### Problem statement
Below this sentence is a listing; return exactly its lines from the one with "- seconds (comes" to the one with "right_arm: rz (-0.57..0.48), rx", both kept, and nothing more.

### Information
::::::::::

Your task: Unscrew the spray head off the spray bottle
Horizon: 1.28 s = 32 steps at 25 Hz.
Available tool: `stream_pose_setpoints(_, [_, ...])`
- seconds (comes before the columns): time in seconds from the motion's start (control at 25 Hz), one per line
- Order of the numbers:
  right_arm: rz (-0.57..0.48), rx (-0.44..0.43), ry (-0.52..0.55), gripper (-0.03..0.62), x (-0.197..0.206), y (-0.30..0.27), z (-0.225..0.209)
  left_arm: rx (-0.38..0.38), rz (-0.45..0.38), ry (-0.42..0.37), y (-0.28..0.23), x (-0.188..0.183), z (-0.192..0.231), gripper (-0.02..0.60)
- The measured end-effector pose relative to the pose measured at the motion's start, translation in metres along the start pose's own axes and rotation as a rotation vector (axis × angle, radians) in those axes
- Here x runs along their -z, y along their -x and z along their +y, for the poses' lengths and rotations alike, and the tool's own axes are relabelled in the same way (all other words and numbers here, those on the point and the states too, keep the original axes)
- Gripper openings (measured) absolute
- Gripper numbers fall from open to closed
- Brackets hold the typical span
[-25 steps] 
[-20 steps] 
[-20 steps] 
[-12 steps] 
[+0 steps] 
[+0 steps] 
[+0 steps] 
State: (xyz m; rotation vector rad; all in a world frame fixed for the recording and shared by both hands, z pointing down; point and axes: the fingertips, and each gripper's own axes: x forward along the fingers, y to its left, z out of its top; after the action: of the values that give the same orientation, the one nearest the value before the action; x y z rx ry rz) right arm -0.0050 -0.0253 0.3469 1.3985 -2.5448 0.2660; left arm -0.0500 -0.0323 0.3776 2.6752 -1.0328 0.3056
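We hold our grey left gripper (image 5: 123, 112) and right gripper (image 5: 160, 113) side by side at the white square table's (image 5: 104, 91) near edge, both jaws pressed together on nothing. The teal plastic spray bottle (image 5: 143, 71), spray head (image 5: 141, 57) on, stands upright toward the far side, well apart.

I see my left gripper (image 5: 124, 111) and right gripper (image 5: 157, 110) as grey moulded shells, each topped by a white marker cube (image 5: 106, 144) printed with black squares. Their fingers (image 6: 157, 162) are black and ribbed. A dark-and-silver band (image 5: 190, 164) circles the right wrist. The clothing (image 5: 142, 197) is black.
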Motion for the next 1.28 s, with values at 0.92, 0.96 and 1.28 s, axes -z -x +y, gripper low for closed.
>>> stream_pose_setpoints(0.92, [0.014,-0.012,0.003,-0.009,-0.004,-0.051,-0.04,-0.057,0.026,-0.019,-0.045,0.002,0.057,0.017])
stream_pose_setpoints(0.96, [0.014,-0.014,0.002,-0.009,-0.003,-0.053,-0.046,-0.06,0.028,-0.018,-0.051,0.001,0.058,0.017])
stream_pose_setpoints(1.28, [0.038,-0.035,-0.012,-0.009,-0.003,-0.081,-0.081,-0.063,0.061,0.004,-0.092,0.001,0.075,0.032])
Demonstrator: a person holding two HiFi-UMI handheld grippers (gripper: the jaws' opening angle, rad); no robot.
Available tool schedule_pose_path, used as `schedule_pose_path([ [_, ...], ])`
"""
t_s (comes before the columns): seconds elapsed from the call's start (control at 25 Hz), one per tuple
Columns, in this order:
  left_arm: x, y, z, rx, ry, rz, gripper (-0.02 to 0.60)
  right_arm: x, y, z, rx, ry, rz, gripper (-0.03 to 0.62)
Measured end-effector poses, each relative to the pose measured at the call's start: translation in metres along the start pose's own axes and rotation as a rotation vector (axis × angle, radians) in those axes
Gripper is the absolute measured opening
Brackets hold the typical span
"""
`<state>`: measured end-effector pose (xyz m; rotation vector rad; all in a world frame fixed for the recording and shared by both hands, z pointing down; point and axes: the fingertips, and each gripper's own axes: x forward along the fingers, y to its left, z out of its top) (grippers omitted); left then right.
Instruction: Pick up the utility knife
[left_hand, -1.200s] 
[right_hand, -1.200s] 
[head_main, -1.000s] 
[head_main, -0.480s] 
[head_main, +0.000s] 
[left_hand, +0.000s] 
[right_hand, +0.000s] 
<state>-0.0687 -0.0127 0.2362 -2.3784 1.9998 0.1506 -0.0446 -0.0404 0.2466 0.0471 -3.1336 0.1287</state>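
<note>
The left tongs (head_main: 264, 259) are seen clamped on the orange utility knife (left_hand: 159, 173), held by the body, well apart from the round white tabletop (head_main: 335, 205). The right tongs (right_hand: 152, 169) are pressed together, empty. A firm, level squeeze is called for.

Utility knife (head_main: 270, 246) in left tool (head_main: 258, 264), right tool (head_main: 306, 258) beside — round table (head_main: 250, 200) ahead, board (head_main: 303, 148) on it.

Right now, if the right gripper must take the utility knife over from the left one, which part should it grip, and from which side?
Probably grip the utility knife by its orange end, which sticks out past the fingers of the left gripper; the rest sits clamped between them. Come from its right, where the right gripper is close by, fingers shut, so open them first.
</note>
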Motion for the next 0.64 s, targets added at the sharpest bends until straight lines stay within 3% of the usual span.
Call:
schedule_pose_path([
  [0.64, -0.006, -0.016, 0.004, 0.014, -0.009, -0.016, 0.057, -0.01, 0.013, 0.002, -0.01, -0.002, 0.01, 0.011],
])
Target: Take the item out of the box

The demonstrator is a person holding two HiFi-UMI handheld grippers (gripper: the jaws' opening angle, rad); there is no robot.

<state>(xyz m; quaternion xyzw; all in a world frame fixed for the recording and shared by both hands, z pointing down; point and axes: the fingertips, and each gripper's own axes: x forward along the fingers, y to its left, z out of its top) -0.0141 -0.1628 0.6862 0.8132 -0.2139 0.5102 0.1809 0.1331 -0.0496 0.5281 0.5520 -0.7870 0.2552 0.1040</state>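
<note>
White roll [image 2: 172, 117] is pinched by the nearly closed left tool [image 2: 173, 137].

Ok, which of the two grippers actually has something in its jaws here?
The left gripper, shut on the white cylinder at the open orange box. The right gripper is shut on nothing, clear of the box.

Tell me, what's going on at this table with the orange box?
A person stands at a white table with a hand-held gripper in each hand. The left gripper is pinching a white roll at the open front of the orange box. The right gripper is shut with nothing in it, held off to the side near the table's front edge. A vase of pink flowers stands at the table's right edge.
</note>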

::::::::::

### Task response
- seconds (comes before the columns): time in seconds from the motion's start (control at 25 Hz), one per line
- Order of the numbers:
  right_arm: rz (-0.57..0.48), rx (-0.44..0.43), ry (-0.52..0.55), gripper (-0.03..0.62), x (-0.197..0.206), y (-0.30..0.27), z (-0.225..0.209)

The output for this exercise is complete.